The Lending Club isn’t successful just because it provides an online service that makes lending faster and easier than banks do. Part of its successful is because it stays true to its values and helps people with good credit get access to money that the banks just aren’t lending. And it does so with more transparency and ease.It’s sad that that makes them disruptive. But it does.
They understand that the tech helps them fulfill the promise of their values to their customers. The tech isn’t the promise itself.
Then there’s these crazy kids:
When a then Canadian bank employee, Brad Katsuyama, recognized that the stock market unfairly favoured big trading firms that practiced High Frequency Trading (HFT), he set about designing a new stock exchange that would make trading stock fair for everyone.
IEX Trading is an alternative stock market that ensures everyone’s trade happens at the same speed and no one has an unfair advantage. It values fairness and transparency and makes its decisions based on its values.
And if reinventing the heart of our economic system isn’t exciting enough for you, how about a company (or two) that are trying to reinvent business itself.
Zappos has long been the gold standard for customer experience. That goes right back to its values, the first of which is Deliver Wow Through Service.
Now lots of companies pay lip service to how much they care about their customers. But Zappos means it.
Every person who works at Zappos is empowered to make whatever decision they feel they need to resolve an issue. No kicking it upstairs or waiting for a manager. Any person at the company can do what they feel is right to resolve a situation if they are confronted by a problem.
Everyone no matter who they are and what they do is there for the customer and in times of high demand, literally anyone and everyone could be pressed into service.
The next evolution of the corporate structure:
So it’s not so surprising then that Zappos has been an early adopter of Holacracy which does away with the traditional hierarchical corporate structure.
It distributes leadership throughout the company and gives autonomy so that everyone has more ability to fix problems. It organizes people around values and not under managers. Its goal is to drive solutions, collaboration and clarity.
Buffer is a social media scheduling app that has made waves for its storytelling and its rapid but sustainable growth.
All of it was made possible because they put their values first.

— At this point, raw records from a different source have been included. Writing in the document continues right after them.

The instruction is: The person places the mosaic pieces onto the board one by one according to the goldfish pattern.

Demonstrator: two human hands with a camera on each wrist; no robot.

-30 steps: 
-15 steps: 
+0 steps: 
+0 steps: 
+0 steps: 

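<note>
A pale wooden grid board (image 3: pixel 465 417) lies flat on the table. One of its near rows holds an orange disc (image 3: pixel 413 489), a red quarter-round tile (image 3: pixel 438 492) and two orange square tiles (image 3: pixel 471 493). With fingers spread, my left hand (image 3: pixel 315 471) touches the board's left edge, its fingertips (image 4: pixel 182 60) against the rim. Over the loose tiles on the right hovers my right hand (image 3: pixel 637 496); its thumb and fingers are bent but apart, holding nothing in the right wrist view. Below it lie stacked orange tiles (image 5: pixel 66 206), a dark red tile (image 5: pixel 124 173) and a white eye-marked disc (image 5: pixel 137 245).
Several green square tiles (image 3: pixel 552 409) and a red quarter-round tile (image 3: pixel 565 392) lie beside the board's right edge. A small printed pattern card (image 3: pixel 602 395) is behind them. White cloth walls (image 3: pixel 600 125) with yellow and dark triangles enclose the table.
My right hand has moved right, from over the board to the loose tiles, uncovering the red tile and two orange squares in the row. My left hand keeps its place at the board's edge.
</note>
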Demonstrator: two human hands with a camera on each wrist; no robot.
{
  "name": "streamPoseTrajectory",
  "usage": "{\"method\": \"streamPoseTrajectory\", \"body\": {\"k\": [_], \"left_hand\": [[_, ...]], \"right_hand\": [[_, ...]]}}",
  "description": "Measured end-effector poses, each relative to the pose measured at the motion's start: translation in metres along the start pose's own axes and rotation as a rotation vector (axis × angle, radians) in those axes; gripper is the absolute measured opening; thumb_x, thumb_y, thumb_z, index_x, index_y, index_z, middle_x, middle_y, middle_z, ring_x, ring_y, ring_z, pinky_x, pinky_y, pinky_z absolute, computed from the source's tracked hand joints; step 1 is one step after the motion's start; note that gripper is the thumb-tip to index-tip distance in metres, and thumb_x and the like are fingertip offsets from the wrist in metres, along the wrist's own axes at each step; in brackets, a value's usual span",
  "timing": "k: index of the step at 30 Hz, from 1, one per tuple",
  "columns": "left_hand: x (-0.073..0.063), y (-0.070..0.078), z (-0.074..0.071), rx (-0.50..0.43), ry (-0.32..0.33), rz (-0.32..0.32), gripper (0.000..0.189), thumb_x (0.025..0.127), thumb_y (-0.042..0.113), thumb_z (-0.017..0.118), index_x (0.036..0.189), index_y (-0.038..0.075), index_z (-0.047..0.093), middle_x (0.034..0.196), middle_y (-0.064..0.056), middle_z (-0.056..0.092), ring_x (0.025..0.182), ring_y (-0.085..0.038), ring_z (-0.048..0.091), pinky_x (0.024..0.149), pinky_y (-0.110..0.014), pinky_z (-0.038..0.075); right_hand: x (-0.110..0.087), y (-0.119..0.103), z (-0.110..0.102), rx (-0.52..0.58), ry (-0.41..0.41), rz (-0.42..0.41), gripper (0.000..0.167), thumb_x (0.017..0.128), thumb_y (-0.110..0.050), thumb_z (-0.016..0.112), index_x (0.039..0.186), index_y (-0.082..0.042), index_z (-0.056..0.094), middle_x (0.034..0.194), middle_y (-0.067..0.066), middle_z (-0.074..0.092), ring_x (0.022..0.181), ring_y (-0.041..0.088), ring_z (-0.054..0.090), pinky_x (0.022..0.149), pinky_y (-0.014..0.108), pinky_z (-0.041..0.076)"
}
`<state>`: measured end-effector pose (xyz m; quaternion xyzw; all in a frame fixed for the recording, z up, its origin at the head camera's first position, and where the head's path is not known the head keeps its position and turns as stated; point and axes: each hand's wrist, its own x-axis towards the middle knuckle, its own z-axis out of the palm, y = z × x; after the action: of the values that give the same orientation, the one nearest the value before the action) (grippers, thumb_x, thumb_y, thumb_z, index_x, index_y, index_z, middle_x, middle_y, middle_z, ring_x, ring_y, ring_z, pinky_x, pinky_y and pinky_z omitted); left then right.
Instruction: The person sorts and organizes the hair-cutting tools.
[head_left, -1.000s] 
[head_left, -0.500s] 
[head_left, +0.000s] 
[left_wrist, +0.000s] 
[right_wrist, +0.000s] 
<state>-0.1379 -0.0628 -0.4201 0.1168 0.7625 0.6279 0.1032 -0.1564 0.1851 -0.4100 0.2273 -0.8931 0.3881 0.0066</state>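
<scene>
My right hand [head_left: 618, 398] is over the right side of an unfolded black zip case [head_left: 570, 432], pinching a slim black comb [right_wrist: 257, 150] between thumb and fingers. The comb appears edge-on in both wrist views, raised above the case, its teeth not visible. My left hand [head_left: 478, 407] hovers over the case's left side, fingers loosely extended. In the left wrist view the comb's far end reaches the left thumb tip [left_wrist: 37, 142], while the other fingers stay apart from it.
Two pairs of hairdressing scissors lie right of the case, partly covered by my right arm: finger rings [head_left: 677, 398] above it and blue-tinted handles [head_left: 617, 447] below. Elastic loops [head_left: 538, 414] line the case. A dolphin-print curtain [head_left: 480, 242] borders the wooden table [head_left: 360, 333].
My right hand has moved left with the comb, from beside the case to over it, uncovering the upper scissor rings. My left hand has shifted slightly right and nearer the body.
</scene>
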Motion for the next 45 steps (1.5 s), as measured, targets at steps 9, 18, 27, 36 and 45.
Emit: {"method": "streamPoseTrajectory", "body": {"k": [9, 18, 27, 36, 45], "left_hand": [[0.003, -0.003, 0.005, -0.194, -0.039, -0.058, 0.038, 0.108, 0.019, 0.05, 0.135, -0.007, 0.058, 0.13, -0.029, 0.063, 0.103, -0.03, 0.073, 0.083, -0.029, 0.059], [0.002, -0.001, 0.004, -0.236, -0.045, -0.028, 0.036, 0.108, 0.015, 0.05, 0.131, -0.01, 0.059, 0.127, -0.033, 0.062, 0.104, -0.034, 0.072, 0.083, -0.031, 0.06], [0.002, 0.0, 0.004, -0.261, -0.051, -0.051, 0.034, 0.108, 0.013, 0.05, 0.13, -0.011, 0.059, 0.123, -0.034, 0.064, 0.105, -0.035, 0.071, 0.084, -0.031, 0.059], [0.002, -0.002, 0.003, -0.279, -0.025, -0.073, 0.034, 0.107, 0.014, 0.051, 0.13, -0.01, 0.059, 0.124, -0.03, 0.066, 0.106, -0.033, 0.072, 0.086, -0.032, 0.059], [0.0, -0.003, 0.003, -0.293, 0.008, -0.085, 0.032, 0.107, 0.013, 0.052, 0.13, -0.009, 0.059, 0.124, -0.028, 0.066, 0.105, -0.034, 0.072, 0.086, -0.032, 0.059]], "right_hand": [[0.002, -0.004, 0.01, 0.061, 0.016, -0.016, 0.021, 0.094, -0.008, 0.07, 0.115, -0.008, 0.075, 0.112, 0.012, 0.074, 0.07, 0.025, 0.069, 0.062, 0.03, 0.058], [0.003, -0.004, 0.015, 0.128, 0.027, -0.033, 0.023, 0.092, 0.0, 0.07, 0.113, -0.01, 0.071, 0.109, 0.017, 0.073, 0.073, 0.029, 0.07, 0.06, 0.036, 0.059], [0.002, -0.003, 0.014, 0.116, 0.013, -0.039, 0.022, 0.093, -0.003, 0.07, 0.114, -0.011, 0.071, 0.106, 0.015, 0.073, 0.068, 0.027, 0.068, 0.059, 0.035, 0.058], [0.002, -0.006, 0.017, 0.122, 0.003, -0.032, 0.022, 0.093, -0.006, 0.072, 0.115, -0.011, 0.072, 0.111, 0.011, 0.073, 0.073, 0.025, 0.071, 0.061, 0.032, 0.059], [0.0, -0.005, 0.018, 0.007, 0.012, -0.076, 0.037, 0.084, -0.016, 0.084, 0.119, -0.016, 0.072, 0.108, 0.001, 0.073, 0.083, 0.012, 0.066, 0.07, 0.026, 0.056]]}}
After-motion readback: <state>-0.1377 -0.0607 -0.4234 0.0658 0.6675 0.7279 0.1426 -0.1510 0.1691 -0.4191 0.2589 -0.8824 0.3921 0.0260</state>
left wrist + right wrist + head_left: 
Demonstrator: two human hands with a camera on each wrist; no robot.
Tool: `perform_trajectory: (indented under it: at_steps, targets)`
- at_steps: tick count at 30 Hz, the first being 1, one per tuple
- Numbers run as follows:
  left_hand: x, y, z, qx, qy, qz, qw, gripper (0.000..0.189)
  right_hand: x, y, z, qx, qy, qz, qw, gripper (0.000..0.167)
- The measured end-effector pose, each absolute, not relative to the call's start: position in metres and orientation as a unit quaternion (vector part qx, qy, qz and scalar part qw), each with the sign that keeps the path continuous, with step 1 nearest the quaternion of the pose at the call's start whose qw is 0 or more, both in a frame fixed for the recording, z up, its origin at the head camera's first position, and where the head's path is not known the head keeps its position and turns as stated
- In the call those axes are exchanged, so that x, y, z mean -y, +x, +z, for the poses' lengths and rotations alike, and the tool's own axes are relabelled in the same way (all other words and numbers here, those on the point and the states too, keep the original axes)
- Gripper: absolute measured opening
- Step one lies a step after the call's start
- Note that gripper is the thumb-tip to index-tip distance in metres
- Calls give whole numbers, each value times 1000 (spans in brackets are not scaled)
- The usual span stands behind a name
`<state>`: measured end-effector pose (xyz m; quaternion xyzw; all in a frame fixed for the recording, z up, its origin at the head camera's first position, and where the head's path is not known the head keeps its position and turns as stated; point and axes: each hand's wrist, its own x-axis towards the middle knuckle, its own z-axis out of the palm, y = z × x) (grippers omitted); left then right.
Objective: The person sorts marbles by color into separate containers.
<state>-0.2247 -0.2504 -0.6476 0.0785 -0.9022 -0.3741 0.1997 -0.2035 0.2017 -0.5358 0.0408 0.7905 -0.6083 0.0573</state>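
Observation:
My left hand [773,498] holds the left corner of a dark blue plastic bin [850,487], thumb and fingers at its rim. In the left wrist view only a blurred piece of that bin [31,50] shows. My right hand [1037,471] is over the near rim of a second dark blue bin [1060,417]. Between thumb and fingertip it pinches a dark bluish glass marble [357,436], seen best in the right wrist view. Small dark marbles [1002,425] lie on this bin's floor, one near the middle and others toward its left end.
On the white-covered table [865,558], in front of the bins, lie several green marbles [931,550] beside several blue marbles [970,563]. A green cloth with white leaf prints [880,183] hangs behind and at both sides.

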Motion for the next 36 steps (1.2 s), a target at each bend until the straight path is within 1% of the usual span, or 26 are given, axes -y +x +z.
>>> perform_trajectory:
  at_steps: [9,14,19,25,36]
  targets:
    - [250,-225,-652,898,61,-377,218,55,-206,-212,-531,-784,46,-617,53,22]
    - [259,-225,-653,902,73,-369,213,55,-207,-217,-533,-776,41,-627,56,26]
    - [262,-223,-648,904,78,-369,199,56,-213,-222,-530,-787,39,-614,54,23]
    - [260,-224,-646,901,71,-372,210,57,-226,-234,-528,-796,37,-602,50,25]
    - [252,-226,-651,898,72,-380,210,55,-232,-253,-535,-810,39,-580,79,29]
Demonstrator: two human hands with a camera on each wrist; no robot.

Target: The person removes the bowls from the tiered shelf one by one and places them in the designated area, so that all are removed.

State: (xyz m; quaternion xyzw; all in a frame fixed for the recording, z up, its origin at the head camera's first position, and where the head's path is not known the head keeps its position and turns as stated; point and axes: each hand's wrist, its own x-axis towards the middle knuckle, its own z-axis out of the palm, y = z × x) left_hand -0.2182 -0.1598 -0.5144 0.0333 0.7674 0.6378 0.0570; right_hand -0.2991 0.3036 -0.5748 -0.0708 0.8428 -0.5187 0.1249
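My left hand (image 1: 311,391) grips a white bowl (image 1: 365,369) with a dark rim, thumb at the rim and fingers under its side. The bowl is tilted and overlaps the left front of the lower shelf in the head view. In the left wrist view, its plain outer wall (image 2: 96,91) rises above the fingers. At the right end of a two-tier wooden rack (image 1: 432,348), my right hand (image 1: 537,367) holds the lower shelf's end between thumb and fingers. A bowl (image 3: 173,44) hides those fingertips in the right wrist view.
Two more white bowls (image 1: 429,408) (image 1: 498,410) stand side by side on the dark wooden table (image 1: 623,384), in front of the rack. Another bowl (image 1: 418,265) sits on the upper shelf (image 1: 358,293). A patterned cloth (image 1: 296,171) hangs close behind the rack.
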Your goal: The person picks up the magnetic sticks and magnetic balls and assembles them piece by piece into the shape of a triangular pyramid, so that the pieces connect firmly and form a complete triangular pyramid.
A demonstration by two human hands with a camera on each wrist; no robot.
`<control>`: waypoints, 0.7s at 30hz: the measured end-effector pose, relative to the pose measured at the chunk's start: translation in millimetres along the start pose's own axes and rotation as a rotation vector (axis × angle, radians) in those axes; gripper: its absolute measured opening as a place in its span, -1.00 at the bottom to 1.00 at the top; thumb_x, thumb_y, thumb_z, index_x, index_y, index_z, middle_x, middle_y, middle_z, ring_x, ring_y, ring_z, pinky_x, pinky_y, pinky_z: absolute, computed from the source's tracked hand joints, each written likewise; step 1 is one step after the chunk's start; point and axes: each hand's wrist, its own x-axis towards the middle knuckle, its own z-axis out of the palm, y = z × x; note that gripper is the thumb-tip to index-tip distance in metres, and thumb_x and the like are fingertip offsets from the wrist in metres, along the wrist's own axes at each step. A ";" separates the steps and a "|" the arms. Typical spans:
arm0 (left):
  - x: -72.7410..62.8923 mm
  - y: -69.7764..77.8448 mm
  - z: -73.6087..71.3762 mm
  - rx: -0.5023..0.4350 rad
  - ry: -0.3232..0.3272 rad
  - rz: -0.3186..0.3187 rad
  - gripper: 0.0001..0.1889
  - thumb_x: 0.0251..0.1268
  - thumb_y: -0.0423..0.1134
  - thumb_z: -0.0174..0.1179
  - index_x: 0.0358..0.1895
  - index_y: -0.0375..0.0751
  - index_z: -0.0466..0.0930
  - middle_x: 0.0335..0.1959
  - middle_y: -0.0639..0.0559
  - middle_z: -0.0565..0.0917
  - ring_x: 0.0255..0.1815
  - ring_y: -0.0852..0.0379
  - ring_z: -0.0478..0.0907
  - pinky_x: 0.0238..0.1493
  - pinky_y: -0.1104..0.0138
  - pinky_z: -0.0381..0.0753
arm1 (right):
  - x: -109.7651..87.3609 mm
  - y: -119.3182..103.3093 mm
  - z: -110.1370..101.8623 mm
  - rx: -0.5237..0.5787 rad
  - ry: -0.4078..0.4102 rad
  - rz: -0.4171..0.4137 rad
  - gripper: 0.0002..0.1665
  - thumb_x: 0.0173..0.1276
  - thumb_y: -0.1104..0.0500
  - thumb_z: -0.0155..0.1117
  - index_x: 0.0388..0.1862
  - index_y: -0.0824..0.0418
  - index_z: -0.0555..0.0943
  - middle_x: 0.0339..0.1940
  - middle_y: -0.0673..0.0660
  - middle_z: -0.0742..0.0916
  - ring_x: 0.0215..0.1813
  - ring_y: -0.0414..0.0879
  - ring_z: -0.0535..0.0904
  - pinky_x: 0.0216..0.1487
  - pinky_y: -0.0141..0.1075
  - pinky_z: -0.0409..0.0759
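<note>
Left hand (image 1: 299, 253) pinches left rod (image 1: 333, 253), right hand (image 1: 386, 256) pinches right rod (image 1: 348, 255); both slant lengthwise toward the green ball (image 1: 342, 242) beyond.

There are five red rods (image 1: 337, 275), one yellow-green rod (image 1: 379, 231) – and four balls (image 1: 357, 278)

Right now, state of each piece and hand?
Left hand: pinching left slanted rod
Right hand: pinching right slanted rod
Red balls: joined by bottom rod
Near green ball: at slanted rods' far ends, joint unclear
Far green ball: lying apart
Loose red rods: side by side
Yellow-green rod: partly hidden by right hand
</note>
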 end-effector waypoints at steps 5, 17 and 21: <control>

And they understand where the world is going. The company is run by millennials and they largely serve millennials.
It’s bound to happen:
Don’t forget, we are embarking on the largest generational shift in generations. 70 million Baby Boomer Americans will be retiring over the next couple of decades as Millenials take their place in the workforce.
Millennials have been raised with different expectations and are also, rightly, tired of waiting until it is “their turn.” Many have to juggle several, low-paying jobs just to make ends meet, unable to get the meaningful work they long for.
One colleague, economist Kaylie Tiessen, talks about living in people’s basements and painting houses to pursue the career she was trained for. Did I mention she’s an economist? This year, for the first time in her life, she was able to file a single T4.
Millennials also don’t want to have to engage in power trips and office politics to get things done. And they don’t want to be a source of cheap, unregulated labour.
So Buffer, like Zappos, truly knows that their strength is their people. And they don’t just say it, they live it.
We’ve become fascinated with the concept of Holocracy. You can read more about it in the book Reinventing Organizations.
And you can read about the Zappos experience more by following this link.
If I were a betting woman, I’d suggest that companies that haven’t adopted at least some Holocratic principles in their day to day life will be very few by 20/20.
In the meantime, it’s up to Zappos and Buffer to lead the way, with a trail of necessary disruptors behind them ready to change how we live and work.